Exercise aim:
Look for the line that has "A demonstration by" in the material below; please repeat it and every line after it, exactly, up to and including the line that has "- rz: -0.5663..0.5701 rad", and nothing else.

○ ○ ○ ○

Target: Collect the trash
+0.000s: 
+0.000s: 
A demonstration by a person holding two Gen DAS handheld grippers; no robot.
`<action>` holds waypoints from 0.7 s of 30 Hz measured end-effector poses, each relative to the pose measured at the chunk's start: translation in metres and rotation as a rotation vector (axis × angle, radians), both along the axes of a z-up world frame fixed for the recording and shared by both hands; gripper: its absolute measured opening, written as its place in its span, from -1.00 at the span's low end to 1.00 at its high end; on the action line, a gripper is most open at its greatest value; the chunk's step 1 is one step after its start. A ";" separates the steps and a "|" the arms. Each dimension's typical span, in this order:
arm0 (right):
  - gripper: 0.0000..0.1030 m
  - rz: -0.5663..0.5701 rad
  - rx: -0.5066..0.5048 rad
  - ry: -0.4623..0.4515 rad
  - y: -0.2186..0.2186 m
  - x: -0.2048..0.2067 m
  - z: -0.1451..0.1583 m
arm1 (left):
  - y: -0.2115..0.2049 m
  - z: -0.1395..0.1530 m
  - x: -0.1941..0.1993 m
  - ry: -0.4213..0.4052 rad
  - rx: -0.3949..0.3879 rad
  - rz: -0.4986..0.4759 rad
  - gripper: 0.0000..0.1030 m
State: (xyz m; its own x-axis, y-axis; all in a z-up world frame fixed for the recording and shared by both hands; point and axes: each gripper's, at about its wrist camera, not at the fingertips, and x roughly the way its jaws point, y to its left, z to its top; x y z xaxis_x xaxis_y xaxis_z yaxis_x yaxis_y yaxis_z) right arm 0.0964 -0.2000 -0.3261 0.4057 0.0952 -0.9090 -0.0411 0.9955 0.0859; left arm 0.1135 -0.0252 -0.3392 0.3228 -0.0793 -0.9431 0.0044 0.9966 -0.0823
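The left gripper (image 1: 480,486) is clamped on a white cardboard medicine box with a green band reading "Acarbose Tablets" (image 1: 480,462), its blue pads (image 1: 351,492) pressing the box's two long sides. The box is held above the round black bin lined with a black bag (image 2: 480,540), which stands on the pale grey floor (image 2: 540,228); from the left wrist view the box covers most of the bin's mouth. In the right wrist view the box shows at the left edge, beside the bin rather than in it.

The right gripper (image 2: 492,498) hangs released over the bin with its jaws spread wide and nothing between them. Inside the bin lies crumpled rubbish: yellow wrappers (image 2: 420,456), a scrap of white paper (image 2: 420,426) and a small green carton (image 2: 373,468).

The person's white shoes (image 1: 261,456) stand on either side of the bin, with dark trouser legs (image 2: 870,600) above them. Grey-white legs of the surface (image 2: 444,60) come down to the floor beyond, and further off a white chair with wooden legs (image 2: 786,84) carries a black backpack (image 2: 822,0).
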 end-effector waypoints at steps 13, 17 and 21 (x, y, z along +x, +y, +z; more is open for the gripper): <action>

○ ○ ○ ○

Response area:
A demonstration by a person holding two Gen DAS handheld grippers; no robot.
`<action>` holds waypoints from 0.7 s of 30 Hz measured end-effector poses, each relative to the pose measured at the chunk's start: translation in metres and rotation as a rotation vector (axis × angle, radians), both along the axes of a z-up world frame fixed for the recording and shared by both hands; gripper: its absolute measured opening, written as its place in its span, from -1.00 at the span's low end to 1.00 at its high end; on the action line, a gripper is most open at its greatest value; the chunk's step 1 is one step after its start. A ";" separates the steps and a "|" the arms. Each dimension's typical span, in this order:
arm0 (right):
  - gripper: 0.0000..0.1030 m
  - rz: -0.5663..0.5701 rad

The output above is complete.